I think maybe you're misunderstanding the issue here. I have loads of data, but I'm unwilling to send it to 3rd parties, so that leaves me with gathering/generating the training data locally, but none of the models are good/strong enough for that today.
I'd love to "send them to go looking for stuff for you", but local models aren't great at this today, even with beefy hardware, and since that's about my only option, that leaves me unable to get sessions to use for the fine-tuning in the first place.
Right, that's exactly the situation I'm in too and "send them to go looking for stuff for you" without it going off the rails is the problem we've been working on.
Basically you need a squad of specialized models to do this in a mostly-structured way that ends up looking kind of like a crawling or scraping/search operation. I can share a stack of about 5-6 that are working for us directly if you want, I want to keep the exact stack on the DL for now but you can check my company's recent github activity to get an idea of it. It's basically a "browser agent" where gemma or qwen guide the general navigation/summarization but mostly focus on information extraction and normalization.

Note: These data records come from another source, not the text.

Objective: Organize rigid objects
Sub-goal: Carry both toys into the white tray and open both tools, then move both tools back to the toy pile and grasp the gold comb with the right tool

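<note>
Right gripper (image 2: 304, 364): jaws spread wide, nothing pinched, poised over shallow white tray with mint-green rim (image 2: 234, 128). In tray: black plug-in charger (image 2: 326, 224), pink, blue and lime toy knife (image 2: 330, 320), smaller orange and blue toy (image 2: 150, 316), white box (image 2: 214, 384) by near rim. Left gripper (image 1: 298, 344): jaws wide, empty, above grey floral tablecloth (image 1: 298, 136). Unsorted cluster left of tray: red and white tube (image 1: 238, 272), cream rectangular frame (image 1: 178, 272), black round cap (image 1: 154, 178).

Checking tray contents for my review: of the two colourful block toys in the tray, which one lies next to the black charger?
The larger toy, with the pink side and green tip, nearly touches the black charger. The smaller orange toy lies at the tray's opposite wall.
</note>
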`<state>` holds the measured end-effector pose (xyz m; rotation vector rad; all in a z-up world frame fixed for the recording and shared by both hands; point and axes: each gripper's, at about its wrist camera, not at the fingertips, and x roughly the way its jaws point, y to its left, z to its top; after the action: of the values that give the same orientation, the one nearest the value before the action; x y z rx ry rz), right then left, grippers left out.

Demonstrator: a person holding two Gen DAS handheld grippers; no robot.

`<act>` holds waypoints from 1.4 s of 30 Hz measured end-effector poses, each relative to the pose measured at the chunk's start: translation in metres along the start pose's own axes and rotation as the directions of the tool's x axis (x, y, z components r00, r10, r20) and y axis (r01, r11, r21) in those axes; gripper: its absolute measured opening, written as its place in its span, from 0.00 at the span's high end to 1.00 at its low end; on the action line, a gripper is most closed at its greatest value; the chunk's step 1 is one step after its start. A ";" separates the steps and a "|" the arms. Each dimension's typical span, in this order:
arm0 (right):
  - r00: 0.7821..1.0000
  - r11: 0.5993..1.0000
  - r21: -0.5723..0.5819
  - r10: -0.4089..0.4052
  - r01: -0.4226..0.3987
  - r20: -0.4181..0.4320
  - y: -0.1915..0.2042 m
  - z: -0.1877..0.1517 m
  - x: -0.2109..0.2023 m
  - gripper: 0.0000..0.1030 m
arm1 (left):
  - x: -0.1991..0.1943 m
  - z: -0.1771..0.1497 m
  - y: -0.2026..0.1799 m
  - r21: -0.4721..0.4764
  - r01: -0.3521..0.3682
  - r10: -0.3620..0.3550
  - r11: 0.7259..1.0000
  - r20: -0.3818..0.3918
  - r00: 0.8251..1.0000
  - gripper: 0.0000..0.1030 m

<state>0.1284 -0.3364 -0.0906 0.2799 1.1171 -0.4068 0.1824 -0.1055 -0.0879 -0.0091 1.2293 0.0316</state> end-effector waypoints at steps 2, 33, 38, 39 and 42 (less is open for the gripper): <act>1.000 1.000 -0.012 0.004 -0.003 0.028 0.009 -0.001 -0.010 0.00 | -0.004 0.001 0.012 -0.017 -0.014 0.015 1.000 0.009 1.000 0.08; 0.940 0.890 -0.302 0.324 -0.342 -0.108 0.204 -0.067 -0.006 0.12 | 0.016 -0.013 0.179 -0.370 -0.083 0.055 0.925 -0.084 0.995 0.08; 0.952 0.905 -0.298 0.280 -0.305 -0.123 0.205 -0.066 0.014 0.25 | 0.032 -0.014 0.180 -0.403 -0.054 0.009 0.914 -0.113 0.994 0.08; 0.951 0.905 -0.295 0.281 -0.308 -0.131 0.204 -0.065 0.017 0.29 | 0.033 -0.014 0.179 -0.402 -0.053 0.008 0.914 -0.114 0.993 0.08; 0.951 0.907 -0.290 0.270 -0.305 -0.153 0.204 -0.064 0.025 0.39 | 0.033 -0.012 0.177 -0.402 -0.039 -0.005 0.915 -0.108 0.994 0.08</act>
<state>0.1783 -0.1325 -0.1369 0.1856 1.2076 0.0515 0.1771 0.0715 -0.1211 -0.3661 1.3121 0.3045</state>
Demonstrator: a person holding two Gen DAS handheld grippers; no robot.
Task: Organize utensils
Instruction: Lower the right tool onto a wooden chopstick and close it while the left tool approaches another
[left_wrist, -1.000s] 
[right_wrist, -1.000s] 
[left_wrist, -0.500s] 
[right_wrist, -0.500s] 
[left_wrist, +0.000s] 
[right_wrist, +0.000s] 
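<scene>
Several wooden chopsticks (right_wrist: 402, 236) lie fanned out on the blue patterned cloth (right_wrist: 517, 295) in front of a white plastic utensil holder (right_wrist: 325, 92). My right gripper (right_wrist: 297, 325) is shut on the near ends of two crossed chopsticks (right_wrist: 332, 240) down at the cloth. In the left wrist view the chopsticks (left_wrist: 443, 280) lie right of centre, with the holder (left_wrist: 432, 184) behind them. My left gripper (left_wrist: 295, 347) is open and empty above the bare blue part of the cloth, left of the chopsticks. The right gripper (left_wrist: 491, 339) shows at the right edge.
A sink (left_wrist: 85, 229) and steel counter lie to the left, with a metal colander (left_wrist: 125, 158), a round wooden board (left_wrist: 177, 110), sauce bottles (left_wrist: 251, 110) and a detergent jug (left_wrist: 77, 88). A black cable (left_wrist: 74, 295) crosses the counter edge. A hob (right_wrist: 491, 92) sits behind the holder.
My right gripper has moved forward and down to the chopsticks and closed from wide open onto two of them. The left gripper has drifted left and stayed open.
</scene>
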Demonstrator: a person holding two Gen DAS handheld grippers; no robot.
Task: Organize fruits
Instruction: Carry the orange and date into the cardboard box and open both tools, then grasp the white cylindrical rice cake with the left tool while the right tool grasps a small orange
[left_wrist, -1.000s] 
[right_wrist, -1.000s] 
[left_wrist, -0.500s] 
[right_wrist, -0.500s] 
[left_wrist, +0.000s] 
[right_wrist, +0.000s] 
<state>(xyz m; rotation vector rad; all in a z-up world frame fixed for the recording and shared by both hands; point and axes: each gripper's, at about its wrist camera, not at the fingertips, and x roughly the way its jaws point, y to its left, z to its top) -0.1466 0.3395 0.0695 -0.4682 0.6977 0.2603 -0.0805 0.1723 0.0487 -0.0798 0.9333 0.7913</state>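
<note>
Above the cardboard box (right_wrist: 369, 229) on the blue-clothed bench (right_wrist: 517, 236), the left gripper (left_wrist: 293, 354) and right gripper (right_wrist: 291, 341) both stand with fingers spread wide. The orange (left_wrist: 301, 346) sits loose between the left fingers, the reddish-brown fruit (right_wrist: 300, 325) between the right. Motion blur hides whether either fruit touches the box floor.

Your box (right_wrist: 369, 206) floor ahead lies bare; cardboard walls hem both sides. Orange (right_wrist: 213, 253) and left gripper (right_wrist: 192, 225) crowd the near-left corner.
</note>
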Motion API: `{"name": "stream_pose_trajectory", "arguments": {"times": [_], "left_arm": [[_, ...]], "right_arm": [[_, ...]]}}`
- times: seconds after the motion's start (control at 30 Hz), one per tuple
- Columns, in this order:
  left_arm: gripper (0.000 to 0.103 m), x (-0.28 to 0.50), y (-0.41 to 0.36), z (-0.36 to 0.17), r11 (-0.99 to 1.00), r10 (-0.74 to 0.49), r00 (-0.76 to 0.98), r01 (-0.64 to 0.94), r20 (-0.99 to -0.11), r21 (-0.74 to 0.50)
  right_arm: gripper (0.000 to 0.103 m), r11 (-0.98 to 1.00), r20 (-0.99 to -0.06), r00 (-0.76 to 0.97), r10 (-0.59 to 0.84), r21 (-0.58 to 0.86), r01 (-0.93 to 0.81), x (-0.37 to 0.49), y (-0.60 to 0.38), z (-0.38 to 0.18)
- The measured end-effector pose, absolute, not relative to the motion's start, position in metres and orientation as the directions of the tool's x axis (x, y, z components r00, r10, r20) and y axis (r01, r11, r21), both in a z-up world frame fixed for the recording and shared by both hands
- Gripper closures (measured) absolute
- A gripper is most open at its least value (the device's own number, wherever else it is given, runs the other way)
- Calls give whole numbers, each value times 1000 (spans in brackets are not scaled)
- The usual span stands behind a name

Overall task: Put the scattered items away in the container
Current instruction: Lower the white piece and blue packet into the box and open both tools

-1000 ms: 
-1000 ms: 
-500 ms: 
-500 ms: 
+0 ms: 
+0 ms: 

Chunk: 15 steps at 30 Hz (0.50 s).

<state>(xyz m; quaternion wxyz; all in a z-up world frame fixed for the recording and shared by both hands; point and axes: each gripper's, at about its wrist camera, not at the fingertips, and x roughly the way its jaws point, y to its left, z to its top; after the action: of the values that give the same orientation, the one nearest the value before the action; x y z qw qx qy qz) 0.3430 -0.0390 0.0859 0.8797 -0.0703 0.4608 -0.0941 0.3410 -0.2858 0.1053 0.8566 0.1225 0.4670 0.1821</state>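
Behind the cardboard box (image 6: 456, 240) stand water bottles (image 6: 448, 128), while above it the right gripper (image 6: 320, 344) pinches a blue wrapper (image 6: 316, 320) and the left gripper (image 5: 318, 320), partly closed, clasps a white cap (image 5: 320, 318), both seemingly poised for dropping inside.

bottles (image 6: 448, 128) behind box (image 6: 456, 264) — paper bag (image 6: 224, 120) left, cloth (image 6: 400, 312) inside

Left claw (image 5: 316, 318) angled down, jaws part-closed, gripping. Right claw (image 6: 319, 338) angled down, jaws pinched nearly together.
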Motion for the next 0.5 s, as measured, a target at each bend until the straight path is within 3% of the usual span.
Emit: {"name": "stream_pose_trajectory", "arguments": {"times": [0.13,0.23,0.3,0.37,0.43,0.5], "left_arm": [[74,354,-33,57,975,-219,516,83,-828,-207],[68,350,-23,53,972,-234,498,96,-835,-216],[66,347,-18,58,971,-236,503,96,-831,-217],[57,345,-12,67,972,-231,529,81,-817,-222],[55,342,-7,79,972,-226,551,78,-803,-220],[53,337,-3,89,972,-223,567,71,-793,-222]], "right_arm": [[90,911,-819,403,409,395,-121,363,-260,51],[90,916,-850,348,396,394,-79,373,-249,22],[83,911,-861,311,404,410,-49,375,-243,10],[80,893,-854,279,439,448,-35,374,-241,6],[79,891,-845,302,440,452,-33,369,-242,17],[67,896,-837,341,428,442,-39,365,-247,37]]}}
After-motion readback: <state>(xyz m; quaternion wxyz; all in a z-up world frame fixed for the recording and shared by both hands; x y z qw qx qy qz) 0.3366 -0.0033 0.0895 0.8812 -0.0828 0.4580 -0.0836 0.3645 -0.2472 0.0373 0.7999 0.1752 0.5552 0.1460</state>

The other thing I've done, which obviously not everybody is going to want to do, is create emails and browser profiles for the browser agent (since they basically work when I'm not on the computer, but need identity to navigate the web) and run them on devices that don't have the keys to the kingdom. I also give them my phone number and their own (via an endpoint they can only call me from). That way if they run into something they have a way to escalate it, and I can do limited steering out of the loop. Obviously this is way more work than is reasonable for most people right now though so I'm hoping to show people a proper batteries-included setup for it soon.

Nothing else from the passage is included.